— Ложись! — крикнул кто-то перепуганным голосом…
Как только звук мотора, раздробленный между хатами, растаял, люди стали поднимать головы. Молча, испуганно смотрели в небо. Спиридон тоже задрал голову. И ему показалось, что за эту минуту, пока летел самолет, небо стало чужим, холодным, враждебным…
Михайло, председатель сельсовета и секретарь не видели неба. Они смотрели на людей.
— Так… — глухо сказал Михайло. Повернул голову к мужчинам: — Кто же первый? Времени нет…
Мужчины упрямо молчали. Махорочный дым клубился над ними едким облаком. Наконец кто-то сказал:
— Подождем повесток. Чего ж мы пойдем наперегонки.
— Ну как хотите, — Михайло сердито свернул бумаги. И к хлопцам: — Сегодня под вечер трогаемся. Сбор возле сельсовета.
Мать, услышав, что Михайло идет на войну, ударилась в слезы:
— О господи!.. Сыночек мой!.. Зачем же я тебя качала-нянчила, для чего растила? Чтобы ты грудь подставил под пули германские? Кроме тебя, некому идти?.. Ты ведь партейный, клубом заведываешь… — Слезы застилали ей глаза, крупными каплями скатывались по лицу, пятнали ситцевую белую кофтенку, одетую по случаю воскресенья.
Михайло нахмурил брови, сжал зубы. Нелегко ему было видеть материнские слезы. Он подошел к ней, обнял.
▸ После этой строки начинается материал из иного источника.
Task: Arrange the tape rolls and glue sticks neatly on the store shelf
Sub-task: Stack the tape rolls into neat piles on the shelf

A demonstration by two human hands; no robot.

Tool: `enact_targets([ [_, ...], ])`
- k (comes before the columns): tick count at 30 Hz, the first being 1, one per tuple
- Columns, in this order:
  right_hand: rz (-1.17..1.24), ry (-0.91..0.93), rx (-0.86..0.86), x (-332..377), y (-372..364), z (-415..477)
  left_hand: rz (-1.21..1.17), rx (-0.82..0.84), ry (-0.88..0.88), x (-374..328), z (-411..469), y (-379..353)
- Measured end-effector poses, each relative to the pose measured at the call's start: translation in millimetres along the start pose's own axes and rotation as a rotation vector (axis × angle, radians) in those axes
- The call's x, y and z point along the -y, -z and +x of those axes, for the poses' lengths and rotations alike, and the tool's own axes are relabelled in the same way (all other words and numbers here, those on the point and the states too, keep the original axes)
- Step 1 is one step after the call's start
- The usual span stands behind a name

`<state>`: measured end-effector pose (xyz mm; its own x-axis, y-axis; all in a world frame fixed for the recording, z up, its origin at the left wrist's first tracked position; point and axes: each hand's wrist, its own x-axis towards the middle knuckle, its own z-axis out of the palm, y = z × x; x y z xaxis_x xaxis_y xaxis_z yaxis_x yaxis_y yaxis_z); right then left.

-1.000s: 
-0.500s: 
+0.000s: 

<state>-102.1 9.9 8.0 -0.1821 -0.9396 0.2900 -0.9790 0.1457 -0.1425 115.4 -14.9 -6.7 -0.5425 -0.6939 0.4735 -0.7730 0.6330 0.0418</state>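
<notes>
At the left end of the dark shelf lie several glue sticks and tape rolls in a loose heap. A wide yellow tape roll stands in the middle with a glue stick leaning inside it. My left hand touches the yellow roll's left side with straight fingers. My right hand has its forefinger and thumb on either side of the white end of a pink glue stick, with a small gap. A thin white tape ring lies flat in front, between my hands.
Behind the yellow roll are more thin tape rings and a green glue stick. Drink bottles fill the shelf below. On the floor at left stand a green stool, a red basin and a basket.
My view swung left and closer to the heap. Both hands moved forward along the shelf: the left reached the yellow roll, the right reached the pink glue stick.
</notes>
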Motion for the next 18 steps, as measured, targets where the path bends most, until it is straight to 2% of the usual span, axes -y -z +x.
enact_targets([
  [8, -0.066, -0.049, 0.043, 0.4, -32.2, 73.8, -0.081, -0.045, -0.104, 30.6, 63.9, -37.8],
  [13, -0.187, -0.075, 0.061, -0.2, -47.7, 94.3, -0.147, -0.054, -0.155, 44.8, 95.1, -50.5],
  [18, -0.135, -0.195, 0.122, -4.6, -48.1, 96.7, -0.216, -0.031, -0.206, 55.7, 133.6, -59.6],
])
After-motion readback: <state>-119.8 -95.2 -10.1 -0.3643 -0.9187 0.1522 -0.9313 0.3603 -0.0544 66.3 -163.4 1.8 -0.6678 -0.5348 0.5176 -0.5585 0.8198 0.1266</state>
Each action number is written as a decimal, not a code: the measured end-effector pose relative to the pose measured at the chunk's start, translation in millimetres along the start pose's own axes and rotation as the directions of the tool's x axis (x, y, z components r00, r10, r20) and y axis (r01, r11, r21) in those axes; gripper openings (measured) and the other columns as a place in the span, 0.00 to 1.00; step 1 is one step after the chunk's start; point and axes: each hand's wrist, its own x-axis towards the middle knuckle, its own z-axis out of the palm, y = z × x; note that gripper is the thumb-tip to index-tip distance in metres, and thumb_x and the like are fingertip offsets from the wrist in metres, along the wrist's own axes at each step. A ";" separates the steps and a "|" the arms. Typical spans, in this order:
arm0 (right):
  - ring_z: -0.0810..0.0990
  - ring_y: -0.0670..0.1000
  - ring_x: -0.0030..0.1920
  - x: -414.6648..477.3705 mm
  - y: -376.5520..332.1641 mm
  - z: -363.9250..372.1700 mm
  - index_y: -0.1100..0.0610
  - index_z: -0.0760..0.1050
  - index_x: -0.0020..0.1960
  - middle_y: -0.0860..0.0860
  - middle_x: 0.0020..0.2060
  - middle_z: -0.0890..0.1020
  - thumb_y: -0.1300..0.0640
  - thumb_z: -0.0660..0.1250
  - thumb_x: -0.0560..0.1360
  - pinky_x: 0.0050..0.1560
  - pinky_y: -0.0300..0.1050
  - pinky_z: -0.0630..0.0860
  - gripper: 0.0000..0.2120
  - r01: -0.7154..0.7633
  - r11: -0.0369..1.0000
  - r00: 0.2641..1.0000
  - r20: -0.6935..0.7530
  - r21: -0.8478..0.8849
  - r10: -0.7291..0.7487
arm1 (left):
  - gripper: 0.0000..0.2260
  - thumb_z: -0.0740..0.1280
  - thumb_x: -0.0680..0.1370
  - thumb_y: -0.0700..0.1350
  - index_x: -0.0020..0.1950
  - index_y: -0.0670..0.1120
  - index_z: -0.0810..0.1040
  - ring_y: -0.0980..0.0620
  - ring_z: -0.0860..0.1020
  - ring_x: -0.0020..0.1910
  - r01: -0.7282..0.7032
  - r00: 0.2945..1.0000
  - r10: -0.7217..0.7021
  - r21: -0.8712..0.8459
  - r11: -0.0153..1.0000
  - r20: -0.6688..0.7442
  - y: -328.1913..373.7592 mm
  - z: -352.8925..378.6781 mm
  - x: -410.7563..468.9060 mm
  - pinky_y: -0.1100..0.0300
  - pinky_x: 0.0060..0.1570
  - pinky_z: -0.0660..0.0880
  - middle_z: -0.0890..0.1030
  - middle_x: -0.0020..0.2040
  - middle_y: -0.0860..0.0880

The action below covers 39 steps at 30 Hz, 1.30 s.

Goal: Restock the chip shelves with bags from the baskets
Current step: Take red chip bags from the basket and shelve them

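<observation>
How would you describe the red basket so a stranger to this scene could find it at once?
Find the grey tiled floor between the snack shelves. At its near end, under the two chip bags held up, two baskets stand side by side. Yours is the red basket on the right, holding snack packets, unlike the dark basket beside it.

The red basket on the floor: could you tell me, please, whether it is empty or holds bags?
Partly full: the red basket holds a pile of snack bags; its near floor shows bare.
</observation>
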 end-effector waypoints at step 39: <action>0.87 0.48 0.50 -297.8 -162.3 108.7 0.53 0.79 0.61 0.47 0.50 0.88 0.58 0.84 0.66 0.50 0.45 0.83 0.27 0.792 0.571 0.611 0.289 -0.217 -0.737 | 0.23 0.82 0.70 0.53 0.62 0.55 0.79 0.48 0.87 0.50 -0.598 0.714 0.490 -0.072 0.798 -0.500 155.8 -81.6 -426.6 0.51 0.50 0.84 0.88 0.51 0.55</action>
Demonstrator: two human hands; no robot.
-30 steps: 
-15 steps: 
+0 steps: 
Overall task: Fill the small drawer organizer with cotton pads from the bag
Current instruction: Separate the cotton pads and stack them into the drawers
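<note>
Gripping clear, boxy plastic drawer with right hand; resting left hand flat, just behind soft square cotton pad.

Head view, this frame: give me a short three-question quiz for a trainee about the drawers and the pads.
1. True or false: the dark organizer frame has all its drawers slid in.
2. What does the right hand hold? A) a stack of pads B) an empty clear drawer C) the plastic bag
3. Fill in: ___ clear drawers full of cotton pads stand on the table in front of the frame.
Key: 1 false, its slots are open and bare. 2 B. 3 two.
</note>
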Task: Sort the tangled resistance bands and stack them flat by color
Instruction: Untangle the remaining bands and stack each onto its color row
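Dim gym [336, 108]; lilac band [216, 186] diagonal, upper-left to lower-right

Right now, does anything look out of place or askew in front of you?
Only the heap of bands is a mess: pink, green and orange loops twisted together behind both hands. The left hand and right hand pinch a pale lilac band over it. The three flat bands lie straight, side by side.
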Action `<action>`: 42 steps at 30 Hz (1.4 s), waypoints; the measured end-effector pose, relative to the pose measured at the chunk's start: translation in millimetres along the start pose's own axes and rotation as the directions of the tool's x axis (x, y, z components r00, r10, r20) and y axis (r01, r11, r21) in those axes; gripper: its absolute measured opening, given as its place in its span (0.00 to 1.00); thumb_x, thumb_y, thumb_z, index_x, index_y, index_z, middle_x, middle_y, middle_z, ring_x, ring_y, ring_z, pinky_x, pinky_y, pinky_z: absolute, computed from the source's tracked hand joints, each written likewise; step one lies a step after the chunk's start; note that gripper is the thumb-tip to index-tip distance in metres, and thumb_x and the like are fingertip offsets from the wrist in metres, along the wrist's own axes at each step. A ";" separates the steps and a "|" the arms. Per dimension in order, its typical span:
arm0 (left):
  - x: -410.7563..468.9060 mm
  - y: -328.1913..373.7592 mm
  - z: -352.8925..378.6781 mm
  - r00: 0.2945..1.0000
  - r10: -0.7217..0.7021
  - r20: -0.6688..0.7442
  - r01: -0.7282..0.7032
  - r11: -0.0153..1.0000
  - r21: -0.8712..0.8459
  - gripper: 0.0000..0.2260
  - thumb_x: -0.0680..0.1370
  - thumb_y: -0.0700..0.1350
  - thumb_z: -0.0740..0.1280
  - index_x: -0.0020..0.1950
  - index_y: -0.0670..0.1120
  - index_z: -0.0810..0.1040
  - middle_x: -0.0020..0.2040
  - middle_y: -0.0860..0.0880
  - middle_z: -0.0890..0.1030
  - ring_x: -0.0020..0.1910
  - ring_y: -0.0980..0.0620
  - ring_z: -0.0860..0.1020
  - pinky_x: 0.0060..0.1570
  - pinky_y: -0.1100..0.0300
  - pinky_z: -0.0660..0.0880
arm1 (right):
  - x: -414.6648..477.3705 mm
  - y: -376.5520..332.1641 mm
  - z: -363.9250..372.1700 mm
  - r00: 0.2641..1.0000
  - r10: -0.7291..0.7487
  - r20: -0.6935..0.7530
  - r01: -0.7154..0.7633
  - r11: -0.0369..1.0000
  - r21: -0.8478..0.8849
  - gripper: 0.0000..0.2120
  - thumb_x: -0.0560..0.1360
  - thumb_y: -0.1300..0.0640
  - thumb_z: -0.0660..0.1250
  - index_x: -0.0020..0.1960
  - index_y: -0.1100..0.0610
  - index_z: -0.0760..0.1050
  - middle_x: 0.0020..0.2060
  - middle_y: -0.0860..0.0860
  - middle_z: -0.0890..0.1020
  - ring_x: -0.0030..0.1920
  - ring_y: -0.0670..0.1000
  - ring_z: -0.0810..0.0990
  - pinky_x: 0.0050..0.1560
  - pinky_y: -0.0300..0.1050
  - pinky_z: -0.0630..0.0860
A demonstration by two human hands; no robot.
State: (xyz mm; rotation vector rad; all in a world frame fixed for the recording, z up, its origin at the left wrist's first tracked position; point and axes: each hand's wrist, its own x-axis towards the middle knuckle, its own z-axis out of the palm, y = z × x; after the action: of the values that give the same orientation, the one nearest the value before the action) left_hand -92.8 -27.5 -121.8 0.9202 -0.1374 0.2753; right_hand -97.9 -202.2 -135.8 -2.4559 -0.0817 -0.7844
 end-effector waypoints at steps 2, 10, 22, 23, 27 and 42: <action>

— Мама, много народу в нашей стране, и всем надо браться за оружие. Каждая семья обязана дать воина. Пример должны показать коммунисты. Такова наша обязанность — быть везде первыми.
— Ох… Ну, подожди же, я тебе хоть коржиков испеку, ты ведь любишь их, — сквозь слезы едва выговорила мать, а сама с места не сдвинулась, словно приросла к Михайле.
Вышли из села в предвечернюю пору — закат украсился ковром всех цветов — от оранжевого до темно-синего. Но никто даже не взглянул ни на небо, ни на поле, плескавшееся сизо-желтыми волнами. Говорили о войне. Сколько времени она будет продолжаться? Куда девались наши самолеты? Неужели это с фронта доносится грохот? В какую сторону их пошлют? Спиридон, стараясь шагать широко, в ногу с парнями, ловил каждое слово. Михайло уже в который раз напоминал ему, чтобы возвращался. Напрасно.
А когда сумерки обложили все вокруг, решительно показал Спиридону рукой назад:
— И не проси, и не моли — кругом марш! А то по шее получишь!
Спиридон съежился:
— Да ты что, совсем?.. Посылаешь меня в такую темень. А вдруг дурной человек по дороге встретится? — Он прикинулся бедненьким, несчастненьким.
Хлопцы захохотали.
— Ну и хитер же у тебя брат. Пусть остается, завтра вприпрыжку днем прибежит.
Так и шел он сквозь ночь вместе с парнями, будущими солдатами. Сквозь июльскую тихую звездную ночь, пахнущую разомлевшим лесом, созревающей рожью, сном жаворонков, полными зорями. Они шли, не замечая этой ночи, не слыша ее звуков. Слышали только дальний грохот войны. Она магнитом тянула к себе.